## RECORDS FOR THIS EXERCISE
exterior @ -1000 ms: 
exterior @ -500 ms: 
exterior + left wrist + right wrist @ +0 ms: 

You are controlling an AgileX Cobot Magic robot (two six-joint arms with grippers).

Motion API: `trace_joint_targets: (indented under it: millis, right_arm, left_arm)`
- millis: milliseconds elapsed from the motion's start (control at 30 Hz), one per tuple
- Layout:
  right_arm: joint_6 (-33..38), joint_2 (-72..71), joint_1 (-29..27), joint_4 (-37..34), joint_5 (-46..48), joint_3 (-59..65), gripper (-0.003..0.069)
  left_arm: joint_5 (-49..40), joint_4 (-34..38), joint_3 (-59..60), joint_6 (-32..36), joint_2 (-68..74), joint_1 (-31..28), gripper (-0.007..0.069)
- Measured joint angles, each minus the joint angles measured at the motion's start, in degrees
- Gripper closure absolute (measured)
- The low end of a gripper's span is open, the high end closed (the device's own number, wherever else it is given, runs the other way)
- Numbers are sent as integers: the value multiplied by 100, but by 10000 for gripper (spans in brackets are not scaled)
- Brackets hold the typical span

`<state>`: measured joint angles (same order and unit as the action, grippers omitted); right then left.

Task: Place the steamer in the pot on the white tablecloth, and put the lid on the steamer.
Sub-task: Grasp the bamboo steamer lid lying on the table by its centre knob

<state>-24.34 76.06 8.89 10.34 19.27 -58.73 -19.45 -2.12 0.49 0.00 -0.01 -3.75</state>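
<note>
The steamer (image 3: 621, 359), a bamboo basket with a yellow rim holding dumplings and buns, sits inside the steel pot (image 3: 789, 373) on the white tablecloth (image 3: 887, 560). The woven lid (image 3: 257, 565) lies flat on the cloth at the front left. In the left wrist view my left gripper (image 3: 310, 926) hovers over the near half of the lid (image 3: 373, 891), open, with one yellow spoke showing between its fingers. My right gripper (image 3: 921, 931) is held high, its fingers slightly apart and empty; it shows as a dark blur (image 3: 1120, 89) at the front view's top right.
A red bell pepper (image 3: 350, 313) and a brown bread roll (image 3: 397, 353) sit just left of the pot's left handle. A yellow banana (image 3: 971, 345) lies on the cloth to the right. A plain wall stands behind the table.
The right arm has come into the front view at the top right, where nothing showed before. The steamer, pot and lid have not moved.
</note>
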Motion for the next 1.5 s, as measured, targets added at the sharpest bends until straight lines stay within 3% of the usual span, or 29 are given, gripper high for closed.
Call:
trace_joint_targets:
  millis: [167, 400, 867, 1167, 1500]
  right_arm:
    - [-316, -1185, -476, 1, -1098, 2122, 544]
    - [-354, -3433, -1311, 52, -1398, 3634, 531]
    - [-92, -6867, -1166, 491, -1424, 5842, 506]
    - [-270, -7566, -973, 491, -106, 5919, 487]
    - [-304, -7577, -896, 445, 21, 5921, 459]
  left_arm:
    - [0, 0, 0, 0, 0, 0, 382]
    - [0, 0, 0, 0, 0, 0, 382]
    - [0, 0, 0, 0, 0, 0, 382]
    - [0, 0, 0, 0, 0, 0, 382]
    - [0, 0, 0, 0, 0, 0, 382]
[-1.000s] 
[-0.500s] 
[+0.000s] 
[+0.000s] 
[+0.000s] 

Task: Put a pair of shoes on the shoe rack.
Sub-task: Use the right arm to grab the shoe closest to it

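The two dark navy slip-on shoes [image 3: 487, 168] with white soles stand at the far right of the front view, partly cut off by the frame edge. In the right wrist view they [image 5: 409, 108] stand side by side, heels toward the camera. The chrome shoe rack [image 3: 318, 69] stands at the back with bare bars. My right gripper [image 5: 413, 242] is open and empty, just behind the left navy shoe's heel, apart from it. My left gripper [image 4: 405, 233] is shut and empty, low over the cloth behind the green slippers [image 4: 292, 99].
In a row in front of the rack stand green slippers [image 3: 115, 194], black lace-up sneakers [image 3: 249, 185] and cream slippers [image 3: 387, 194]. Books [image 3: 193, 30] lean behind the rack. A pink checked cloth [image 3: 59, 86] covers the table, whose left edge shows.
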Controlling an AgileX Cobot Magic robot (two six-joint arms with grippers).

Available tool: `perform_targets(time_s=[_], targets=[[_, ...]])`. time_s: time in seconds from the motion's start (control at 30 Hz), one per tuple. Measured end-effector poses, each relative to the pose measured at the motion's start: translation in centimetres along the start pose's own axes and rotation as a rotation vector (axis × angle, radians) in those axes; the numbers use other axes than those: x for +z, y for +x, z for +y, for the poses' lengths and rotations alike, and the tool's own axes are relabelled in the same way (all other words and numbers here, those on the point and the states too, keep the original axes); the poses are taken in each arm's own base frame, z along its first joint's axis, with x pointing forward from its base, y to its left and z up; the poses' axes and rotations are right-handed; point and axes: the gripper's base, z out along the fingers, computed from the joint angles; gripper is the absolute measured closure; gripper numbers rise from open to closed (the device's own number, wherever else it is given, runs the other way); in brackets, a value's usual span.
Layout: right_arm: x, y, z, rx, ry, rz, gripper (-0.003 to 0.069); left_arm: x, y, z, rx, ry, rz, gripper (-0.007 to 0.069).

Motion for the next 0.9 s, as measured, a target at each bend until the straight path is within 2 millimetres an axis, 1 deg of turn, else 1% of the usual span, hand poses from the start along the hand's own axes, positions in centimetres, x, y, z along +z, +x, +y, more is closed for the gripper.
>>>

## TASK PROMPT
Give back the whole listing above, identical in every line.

## RESULT OF THIS TASK
exterior @ -1000 ms: 
exterior @ -500 ms: 
exterior + left wrist + right wrist @ +0 ms: 

You are controlling an AgileX Cobot Magic robot (two six-joint arms with grippers).

Motion API: `trace_joint_targets: (indented under it: millis, right_arm, left_arm)`
- millis: milliseconds elapsed from the motion's start (control at 30 Hz), one per tuple
- Layout:
  right_arm: joint_6 (-33..38), joint_2 (-72..71), joint_1 (-29..27), joint_4 (-37..34), joint_5 (-46..48), joint_3 (-59..65), gripper (-0.003..0.069)
  left_arm: joint_5 (-49..40), joint_4 (-34..38), joint_3 (-59..60), joint_6 (-32..36), joint_2 (-68..74), joint_1 (-31..28), gripper (-0.007..0.069)
- Measured joint angles, each minus the joint angles measured at the motion's start, in degrees
- Gripper closure absolute (measured)
- The low end of a gripper's span is open, the high end closed (the device's own number, wherever else it is given, runs the other way)
- Numbers are sent as integers: the value multiplied by 100, but by 10000 for gripper (spans in brackets are not scaled)
- Brackets hold the typical span

`<state>`: measured joint angles (same order and unit as the action, grippers omitted); right then left.

Task: Place the steamer in the pot on the white tablecloth, and put the lid on the steamer.
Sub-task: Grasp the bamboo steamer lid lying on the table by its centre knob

<state>-24.34 76.06 8.89 10.34 19.27 -58.73 -19.45 -2.12 0.49 0.00 -0.01 -3.75</state>
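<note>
The steamer (image 3: 621, 359), a bamboo basket with a yellow rim holding dumplings and buns, sits inside the steel pot (image 3: 789, 373) on the white tablecloth (image 3: 887, 560). The woven lid (image 3: 257, 565) lies flat on the cloth at the front left. In the left wrist view my left gripper (image 3: 310, 926) hovers over the near half of the lid (image 3: 373, 891), open, with one yellow spoke showing between its fingers. My right gripper (image 3: 921, 931) is held high, its fingers slightly apart and empty; it shows as a dark blur (image 3: 1120, 89) at the front view's top right.
A red bell pepper (image 3: 350, 313) and a brown bread roll (image 3: 397, 353) sit just left of the pot's left handle. A yellow banana (image 3: 971, 345) lies on the cloth to the right. A plain wall stands behind the table.
The right arm has come into the front view at the top right, where nothing showed before. The steamer, pot and lid have not moved.
</note>
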Motion for the next 1.5 s, as measured, targets added at the sharpest bends until straight lines stay within 3% of the usual span, or 29 are given, gripper high for closed.
Call:
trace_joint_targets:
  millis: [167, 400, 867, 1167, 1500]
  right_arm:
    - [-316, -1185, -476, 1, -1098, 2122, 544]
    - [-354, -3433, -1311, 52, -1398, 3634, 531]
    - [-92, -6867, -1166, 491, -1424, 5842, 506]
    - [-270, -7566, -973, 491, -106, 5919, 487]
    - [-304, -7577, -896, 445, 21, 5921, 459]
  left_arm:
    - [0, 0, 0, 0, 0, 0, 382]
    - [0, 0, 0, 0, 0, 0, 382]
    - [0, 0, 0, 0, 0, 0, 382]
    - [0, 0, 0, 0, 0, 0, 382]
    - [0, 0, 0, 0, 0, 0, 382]
[-1.000s] 
[-0.500s] 
[+0.000s] 
[+0.000s] 
[+0.000s] 

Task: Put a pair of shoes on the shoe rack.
Sub-task: Use the right arm to grab the shoe closest to it

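The two dark navy slip-on shoes [image 3: 487, 168] with white soles stand at the far right of the front view, partly cut off by the frame edge. In the right wrist view they [image 5: 409, 108] stand side by side, heels toward the camera. The chrome shoe rack [image 3: 318, 69] stands at the back with bare bars. My right gripper [image 5: 413, 242] is open and empty, just behind the left navy shoe's heel, apart from it. My left gripper [image 4: 405, 233] is shut and empty, low over the cloth behind the green slippers [image 4: 292, 99].
In a row in front of the rack stand green slippers [image 3: 115, 194], black lace-up sneakers [image 3: 249, 185] and cream slippers [image 3: 387, 194]. Books [image 3: 193, 30] lean behind the rack. A pink checked cloth [image 3: 59, 86] covers the table, whose left edge shows.
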Controlling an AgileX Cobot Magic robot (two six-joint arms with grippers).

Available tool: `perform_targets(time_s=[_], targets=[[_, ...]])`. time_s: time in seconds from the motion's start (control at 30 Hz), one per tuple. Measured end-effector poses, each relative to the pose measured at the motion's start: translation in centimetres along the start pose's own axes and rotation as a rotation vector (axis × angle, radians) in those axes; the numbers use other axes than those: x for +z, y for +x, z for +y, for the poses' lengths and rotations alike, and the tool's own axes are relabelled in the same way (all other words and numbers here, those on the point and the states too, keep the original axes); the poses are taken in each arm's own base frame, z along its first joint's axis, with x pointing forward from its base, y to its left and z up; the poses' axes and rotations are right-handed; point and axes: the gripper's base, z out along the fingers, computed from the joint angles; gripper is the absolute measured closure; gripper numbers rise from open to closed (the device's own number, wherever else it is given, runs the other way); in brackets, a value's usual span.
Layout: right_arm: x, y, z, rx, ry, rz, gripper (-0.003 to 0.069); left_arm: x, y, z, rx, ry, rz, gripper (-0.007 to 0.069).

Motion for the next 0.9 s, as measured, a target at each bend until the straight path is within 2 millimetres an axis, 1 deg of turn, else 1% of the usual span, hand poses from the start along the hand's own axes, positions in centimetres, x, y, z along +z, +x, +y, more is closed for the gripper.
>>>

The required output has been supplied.